WHAT IS BEING ASKED: An exact transcription of every record is needed, leaving out the pictures.

SOURCE MATERIAL:

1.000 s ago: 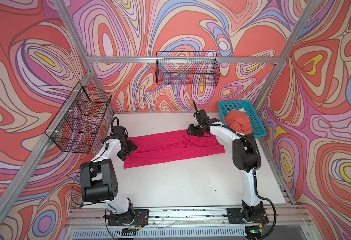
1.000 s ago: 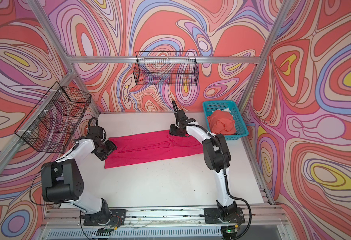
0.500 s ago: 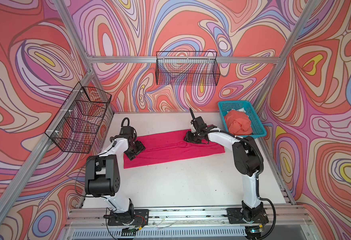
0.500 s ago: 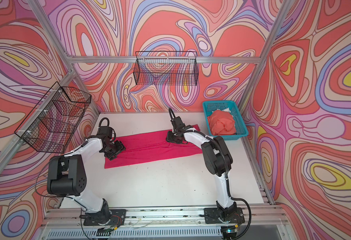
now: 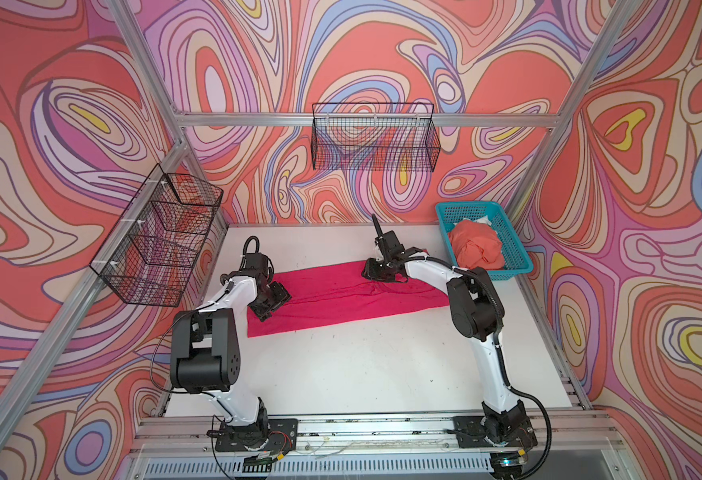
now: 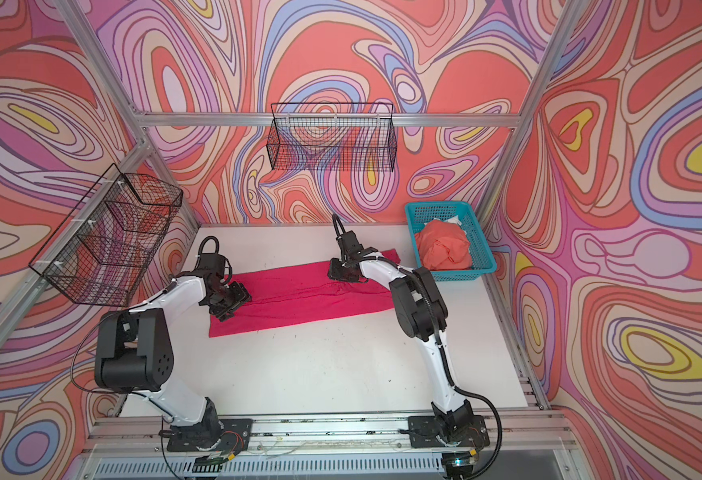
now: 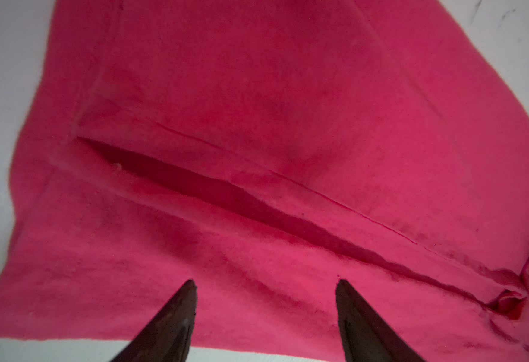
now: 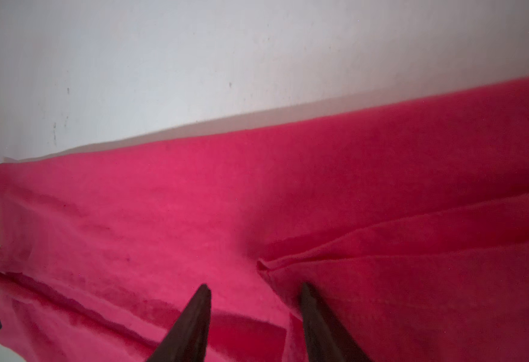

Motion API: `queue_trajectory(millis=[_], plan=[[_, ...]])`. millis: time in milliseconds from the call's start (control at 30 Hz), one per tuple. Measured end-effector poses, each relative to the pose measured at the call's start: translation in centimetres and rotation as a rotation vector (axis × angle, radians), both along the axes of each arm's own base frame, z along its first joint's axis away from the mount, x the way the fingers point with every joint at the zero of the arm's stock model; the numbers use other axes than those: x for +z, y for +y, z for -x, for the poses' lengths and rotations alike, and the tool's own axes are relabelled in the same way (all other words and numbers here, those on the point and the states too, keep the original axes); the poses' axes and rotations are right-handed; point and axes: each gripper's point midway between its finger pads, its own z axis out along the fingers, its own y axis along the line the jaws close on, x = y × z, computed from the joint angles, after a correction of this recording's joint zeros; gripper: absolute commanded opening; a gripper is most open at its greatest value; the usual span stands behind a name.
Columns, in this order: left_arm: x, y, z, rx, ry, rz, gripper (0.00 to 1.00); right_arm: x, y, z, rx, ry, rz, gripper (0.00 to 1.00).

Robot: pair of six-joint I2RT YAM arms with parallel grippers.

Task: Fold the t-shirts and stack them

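Within the last second both hands moved inward over the magenta-pink cloth t-shirt (image 5: 341, 299), which lies on the white bench (image 5: 361, 365) as a long folded strip. I judge the crosswise fold comes next. The left hand (image 7: 264, 282) stands wide open above the strip's left end, holding nothing. The right hand (image 8: 253, 286) is about half open beside a loose flap, also empty. The crumpled coral-orange t-shirt (image 5: 476, 249) waits in the teal plastic mesh basket (image 5: 523, 266).
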Motion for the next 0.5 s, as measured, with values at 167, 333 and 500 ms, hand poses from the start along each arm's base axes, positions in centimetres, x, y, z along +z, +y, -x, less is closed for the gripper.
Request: queue_trajectory(millis=[167,333,500], plan=[[-0.5,0.0,0.1,0.0,0.015,0.001,0.73,0.5,-0.1,-1.5,-0.016,-0.031,-0.004,0.5],[-0.5,0.0,0.1,-0.004,0.016,0.0,0.73,0.7,-0.3,-2.5,-0.024,-0.05,-0.004,0.51],[-0.5,-0.1,0.1,-0.009,0.016,0.001,0.73,1.1,-0.7,-2.8,-0.029,-0.065,0.01,0.52]])
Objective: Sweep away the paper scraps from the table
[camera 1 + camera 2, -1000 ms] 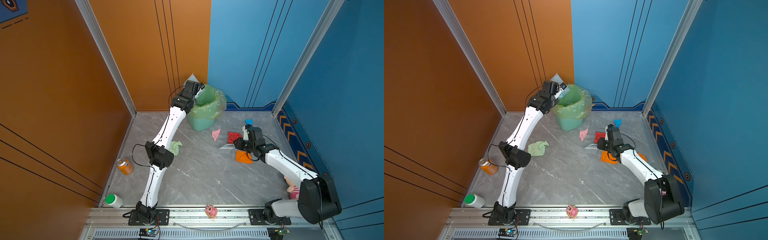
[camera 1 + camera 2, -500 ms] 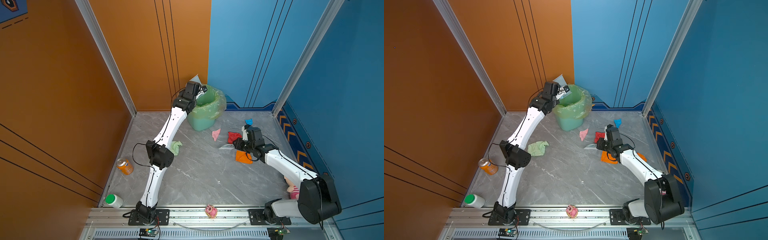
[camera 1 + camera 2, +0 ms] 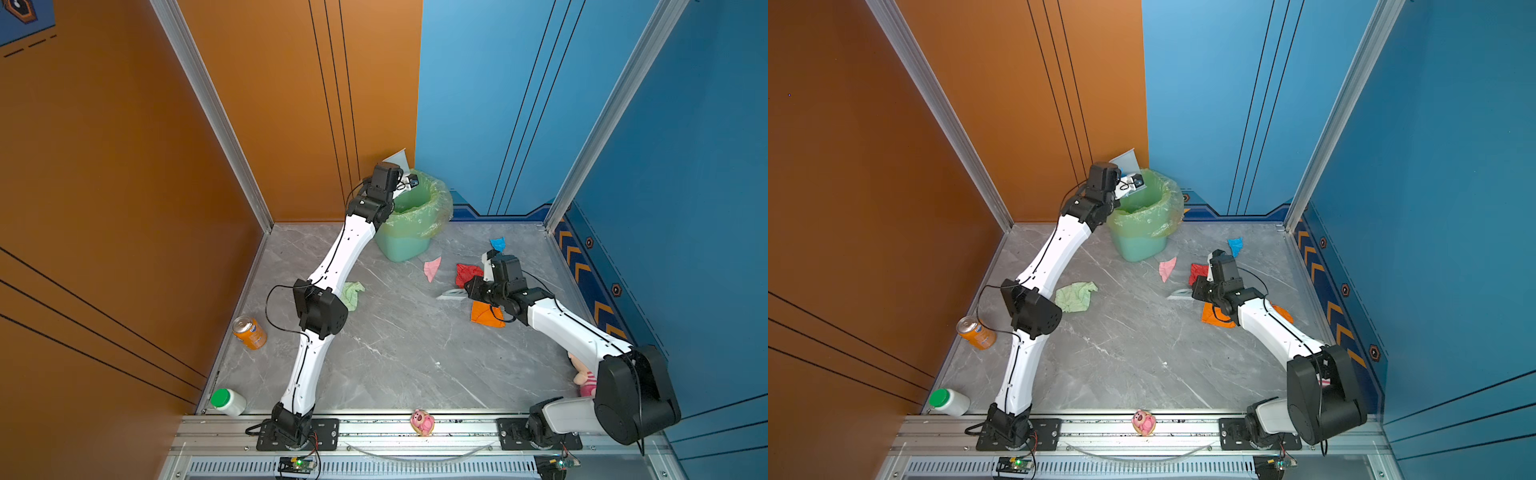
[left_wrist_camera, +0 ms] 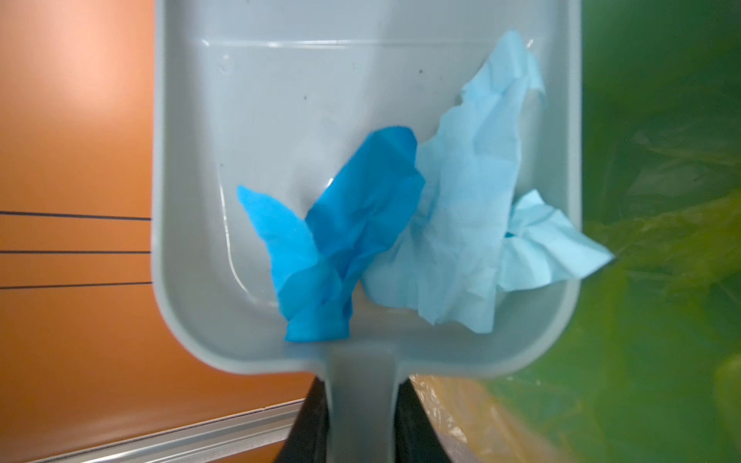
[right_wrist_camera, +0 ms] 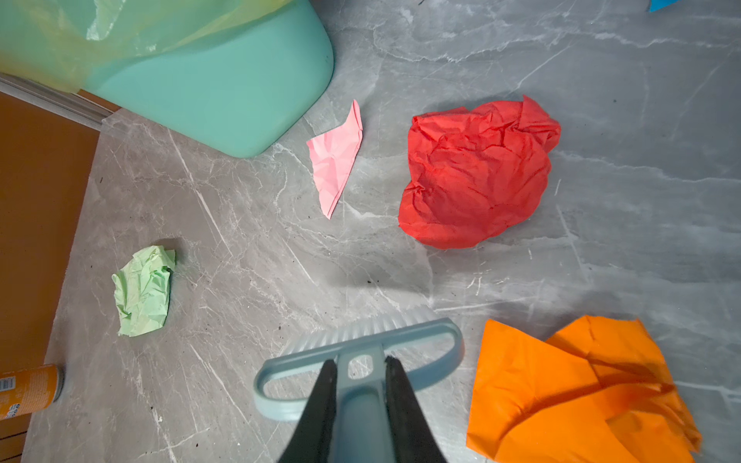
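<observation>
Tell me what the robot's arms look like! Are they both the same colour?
Yes, they match. The left arm and the right arm are smooth white tubes joined by chunky black joints, with a thin dark line and tiny dots along the white parts. A thin black cable loops out at the left elbow. The left pincer and right pincer each have two flat black fingers.

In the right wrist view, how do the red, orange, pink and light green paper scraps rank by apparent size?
1. orange scrap, nearest the camera, partly cut off
2. red scrap
3. pink scrap and light green scrap: about alike
</observation>
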`<state>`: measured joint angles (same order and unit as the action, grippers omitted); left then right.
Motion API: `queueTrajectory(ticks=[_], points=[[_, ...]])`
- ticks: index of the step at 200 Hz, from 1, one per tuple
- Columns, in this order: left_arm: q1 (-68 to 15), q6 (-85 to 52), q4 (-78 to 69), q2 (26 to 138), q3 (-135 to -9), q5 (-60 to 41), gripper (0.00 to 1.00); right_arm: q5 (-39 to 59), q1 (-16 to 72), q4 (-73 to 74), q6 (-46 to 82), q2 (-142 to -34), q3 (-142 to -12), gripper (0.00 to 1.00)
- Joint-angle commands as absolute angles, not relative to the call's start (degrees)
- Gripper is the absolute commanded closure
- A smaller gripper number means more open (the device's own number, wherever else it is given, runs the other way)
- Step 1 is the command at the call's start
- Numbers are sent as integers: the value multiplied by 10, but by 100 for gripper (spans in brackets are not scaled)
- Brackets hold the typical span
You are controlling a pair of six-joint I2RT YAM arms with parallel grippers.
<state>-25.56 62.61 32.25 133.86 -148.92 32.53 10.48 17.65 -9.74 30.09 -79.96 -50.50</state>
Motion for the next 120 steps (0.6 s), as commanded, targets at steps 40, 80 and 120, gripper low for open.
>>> queueTrajectory(ticks=[40,80,120], points=[[-251,662,289,1317,-1467,317,100,102,194,-80,312,-808,-507,100],[-252,688,260,1310,-1451,327,100,99,199,-84,310,-799,-506,100],[-252,703,251,1299,-1444,323,100,96,201,-85,309,-793,-504,100]])
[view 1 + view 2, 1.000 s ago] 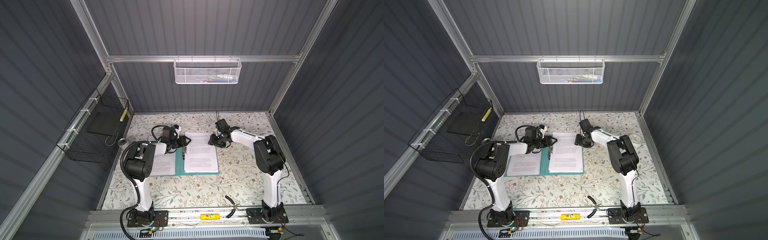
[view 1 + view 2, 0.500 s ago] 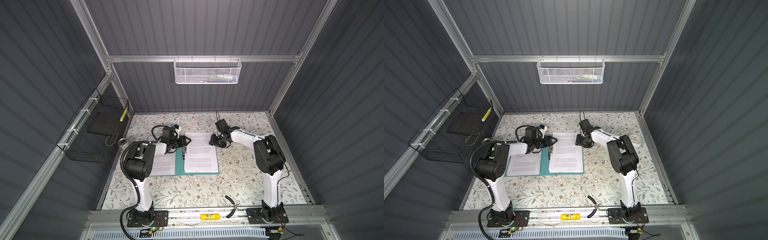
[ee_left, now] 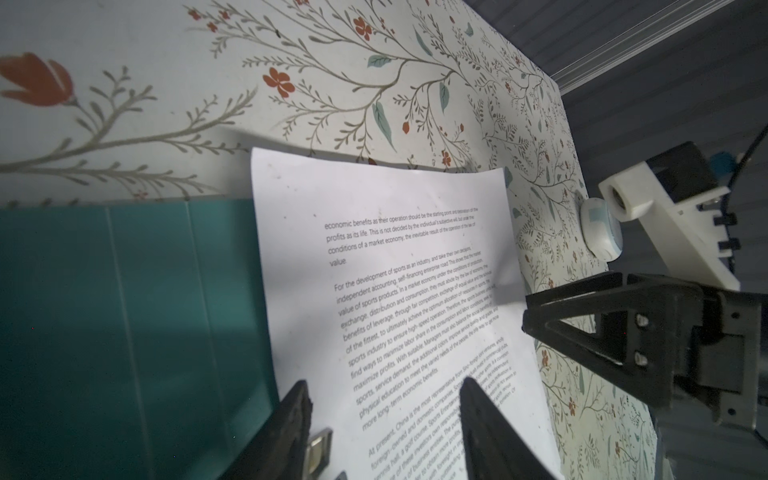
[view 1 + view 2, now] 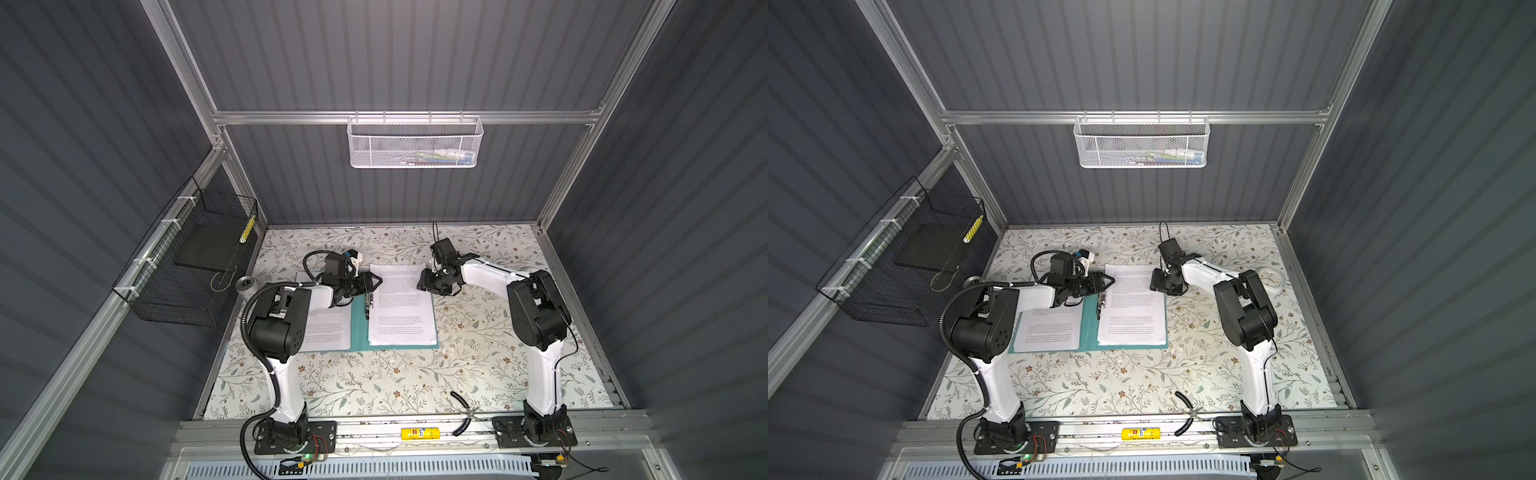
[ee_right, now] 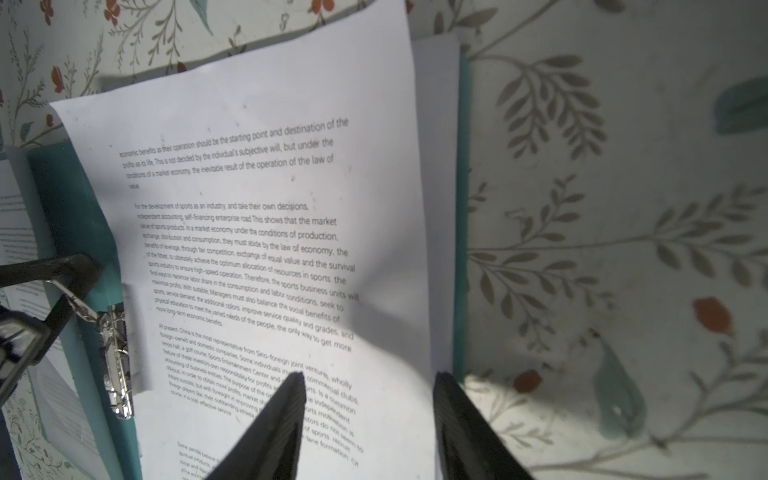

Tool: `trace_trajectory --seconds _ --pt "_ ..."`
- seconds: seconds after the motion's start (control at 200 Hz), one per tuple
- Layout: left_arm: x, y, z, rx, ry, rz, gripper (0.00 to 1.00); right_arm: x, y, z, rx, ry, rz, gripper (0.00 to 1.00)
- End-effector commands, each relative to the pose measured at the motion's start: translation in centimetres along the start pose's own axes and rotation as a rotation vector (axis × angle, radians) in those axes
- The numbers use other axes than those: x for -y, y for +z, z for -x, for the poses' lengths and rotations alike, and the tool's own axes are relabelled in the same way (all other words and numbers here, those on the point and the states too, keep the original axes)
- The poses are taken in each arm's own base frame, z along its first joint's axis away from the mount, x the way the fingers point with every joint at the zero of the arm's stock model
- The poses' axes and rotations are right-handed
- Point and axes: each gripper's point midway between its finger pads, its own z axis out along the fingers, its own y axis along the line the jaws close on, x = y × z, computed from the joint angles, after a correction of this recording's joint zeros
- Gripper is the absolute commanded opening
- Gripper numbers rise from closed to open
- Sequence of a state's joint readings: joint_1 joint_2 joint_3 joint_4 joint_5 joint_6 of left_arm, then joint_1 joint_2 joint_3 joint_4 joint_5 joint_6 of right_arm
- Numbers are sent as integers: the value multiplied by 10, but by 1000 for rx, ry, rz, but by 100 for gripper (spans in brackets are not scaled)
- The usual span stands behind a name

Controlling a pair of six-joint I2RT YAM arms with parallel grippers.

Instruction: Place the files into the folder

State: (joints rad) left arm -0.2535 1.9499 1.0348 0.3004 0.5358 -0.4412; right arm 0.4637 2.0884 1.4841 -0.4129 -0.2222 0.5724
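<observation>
The teal folder lies open and flat on the floral table, just beyond the arms' bases. On its left cover rests a single sheet of printed text, partly hidden under the left arm's elbow. On its right cover lie the files, a stack of white printed pages. The stack's top sheet is turned a little askew, so that its far end runs past the folder's far edge onto the table. Between the covers the metal clip runs along the spine. Farther on, the left gripper sits at the far end of that clip, jaws parted and clamping nothing. In the left wrist view its fingers stand apart over the top sheet's spine-side margin, with the clip's lever just beside one of them; whether lever and finger touch I cannot tell. Opposite, the right gripper hangs over the top sheet's far right corner, jaws likewise spread and empty. In the right wrist view the sheet's outer edge falls in the gap between the fingers, with lower pages and the folder's teal rim just outside it. Beyond the right arm a white round dial lies on the table. Farthest, a white mesh basket hangs on the back rail.
</observation>
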Motion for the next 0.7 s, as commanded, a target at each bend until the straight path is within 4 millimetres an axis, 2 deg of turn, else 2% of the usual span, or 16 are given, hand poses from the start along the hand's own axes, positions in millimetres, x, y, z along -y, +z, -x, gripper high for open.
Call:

RESPONSE TO THIS EXERCISE:
1.000 s ago: 
1.000 s ago: 
0.500 s ago: 
0.500 s ago: 
now: 
now: 
now: 
now: 

Motion API: `queue_trajectory(millis=[_], plan=[[_, ...]])`. millis: time in milliseconds from the call's start (control at 30 Hz), one per tuple. Measured end-effector poses, each relative to the pose measured at the call's start: translation in centimetres and rotation as a rotation vector (axis × angle, radians), both along the axes of each arm's own base frame, z along its first joint's axis away from the mount, x the way the fingers point with every joint at the zero of the arm's stock model; the numbers use other axes than those: x for +z, y for +y, z for -x, for the poses' lengths and rotations alike, and the tool's own axes are relabelled in the same way (all other words and numbers here, those on the point and the states too, keep the original axes); the poses' axes and rotations are right-handed; point and axes: each gripper's point midway between its finger pads, its own z axis out along the fingers, its own y axis along the line the jaws close on, x = y × z, computed from the joint angles, after a correction of this recording's joint zeros; gripper: absolute commanded opening; a gripper is most open at its greatest value; the usual span stands behind a name.
Columns, in this order: left_arm: x, y, z, rx, ry, rz, gripper (0.00 to 1.00); right_arm: x, y, z, rx, ry, rz, gripper (0.00 to 1.00).

Robot: pair of six-joint I2RT YAM arms with parallel grippers.

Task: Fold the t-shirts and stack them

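Within the last second both hands moved inward over the magenta-pink cloth t-shirt (image 5: 341, 299), which lies on the white bench (image 5: 361, 365) as a long folded strip. I judge the crosswise fold comes next. The left hand (image 7: 264, 282) stands wide open above the strip's left end, holding nothing. The right hand (image 8: 253, 286) is about half open beside a loose flap, also empty. The crumpled coral-orange t-shirt (image 5: 476, 249) waits in the teal plastic mesh basket (image 5: 523, 266).
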Motion for the next 0.5 s, as measured, with values at 167, 333 and 500 ms, hand poses from the start along each arm's base axes, positions in centimetres, x, y, z along +z, +y, -x, less is closed for the gripper.
Request: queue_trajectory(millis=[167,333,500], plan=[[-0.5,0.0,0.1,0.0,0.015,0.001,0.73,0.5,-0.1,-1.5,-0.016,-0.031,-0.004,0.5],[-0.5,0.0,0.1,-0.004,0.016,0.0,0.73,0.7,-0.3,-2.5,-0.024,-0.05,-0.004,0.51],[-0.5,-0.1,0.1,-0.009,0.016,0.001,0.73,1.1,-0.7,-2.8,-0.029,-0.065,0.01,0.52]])
Objective: Sweep away the paper scraps from the table
[camera 1 + camera 2, -1000 ms] 
[camera 1 + camera 2, -500 ms] 
[camera 1 + camera 2, +0 ms] 
[left_wrist_camera, +0 ms] 
[right_wrist_camera, +0 ms] 
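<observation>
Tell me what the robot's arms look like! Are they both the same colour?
Yes, they match. The left arm and the right arm are smooth white tubes joined by chunky black joints, with a thin dark line and tiny dots along the white parts. A thin black cable loops out at the left elbow. The left pincer and right pincer each have two flat black fingers.

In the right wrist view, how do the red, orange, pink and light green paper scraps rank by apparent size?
1. orange scrap, nearest the camera, partly cut off
2. red scrap
3. pink scrap and light green scrap: about alike
</observation>
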`<state>`: measured joint angles (same order and unit as the action, grippers omitted); left then right.
Motion API: `queueTrajectory(ticks=[_], points=[[_, ...]])`
- ticks: index of the step at 200 Hz, from 1, one per tuple
- Columns, in this order: left_arm: q1 (-68 to 15), q6 (-85 to 52), q4 (-78 to 69), q2 (26 to 138), q3 (-135 to -9), q5 (-60 to 41), gripper (0.00 to 1.00); right_arm: q5 (-39 to 59), q1 (-16 to 72), q4 (-73 to 74), q6 (-46 to 82), q2 (-142 to -34), q3 (-142 to -12), gripper (0.00 to 1.00)
- Joint-angle commands as absolute angles, not relative to the call's start (degrees)
- Gripper is the absolute commanded closure
- A smaller gripper number means more open (the device's own number, wherever else it is given, runs the other way)
- Step 1 is the command at the call's start
- Numbers are sent as integers: the value multiplied by 10, but by 100 for gripper (spans in brackets are not scaled)
- Brackets hold the typical span
You are controlling a pair of six-joint I2RT YAM arms with parallel grippers.
<state>-25.56 62.61 32.25 133.86 -148.92 32.53 10.48 17.65 -9.74 30.09 -79.96 -50.50</state>
Motion for the next 120 steps (0.6 s), as commanded, targets at steps 40, 80 and 120, gripper low for open.
>>> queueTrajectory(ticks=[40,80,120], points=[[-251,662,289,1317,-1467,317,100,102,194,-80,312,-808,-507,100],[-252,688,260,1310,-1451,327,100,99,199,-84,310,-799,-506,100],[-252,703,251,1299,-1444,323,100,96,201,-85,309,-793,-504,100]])
[view 1 + view 2, 1.000 s ago] 
[view 1 + view 2, 0.500 s ago] 
[ee_left, now] 
[view 1 + view 2, now] 
[ee_right, now] 

Tool: `trace_trajectory --seconds _ --pt "_ ..."`
- seconds: seconds after the motion's start (control at 200 Hz), one per tuple
- Layout: left_arm: x, y, z, rx, ry, rz, gripper (0.00 to 1.00); right_arm: x, y, z, rx, ry, rz, gripper (0.00 to 1.00)
- End-effector commands, each relative to the pose measured at the motion's start: translation in centimetres along the start pose's own axes and rotation as a rotation vector (axis × angle, radians) in those axes
- The numbers use other axes than those: x for -y, y for +z, z for -x, for the poses' lengths and rotations alike, and the tool's own axes are relabelled in the same way (all other words and numbers here, those on the point and the states too, keep the original axes)
- The poses are taken in each arm's own base frame, z along its first joint's axis away from the mount, x the way the fingers point with every joint at the zero of the arm's stock model
- The poses' axes and rotations are right-handed
- Point and axes: each gripper's point midway between its finger pads, its own z axis out along the fingers, its own y axis along the line the jaws close on, x = y × z, computed from the joint angles, after a correction of this recording's joint zeros
- Gripper is the absolute commanded opening
- Gripper numbers rise from closed to open
- Sequence of a state's joint readings: joint_1 joint_2 joint_3 joint_4 joint_5 joint_6 of left_arm, then joint_1 joint_2 joint_3 joint_4 joint_5 joint_6 of right_arm
- Numbers are sent as integers: the value multiplied by 10, but by 1000 for rx, ry, rz, but by 100 for gripper (spans in brackets are not scaled)
- The usual span stands behind a name

Controlling a pair of six-joint I2RT YAM arms with parallel grippers.

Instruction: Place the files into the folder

State: (joints rad) left arm -0.2535 1.9499 1.0348 0.3004 0.5358 -0.4412; right arm 0.4637 2.0884 1.4841 -0.4129 -0.2222 0.5724
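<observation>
The teal folder lies open and flat on the floral table, just beyond the arms' bases. On its left cover rests a single sheet of printed text, partly hidden under the left arm's elbow. On its right cover lie the files, a stack of white printed pages. The stack's top sheet is turned a little askew, so that its far end runs past the folder's far edge onto the table. Between the covers the metal clip runs along the spine. Farther on, the left gripper sits at the far end of that clip, jaws parted and clamping nothing. In the left wrist view its fingers stand apart over the top sheet's spine-side margin, with the clip's lever just beside one of them; whether lever and finger touch I cannot tell. Opposite, the right gripper hangs over the top sheet's far right corner, jaws likewise spread and empty. In the right wrist view the sheet's outer edge falls in the gap between the fingers, with lower pages and the folder's teal rim just outside it. Beyond the right arm a white round dial lies on the table. Farthest, a white mesh basket hangs on the back rail.
</observation>
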Motion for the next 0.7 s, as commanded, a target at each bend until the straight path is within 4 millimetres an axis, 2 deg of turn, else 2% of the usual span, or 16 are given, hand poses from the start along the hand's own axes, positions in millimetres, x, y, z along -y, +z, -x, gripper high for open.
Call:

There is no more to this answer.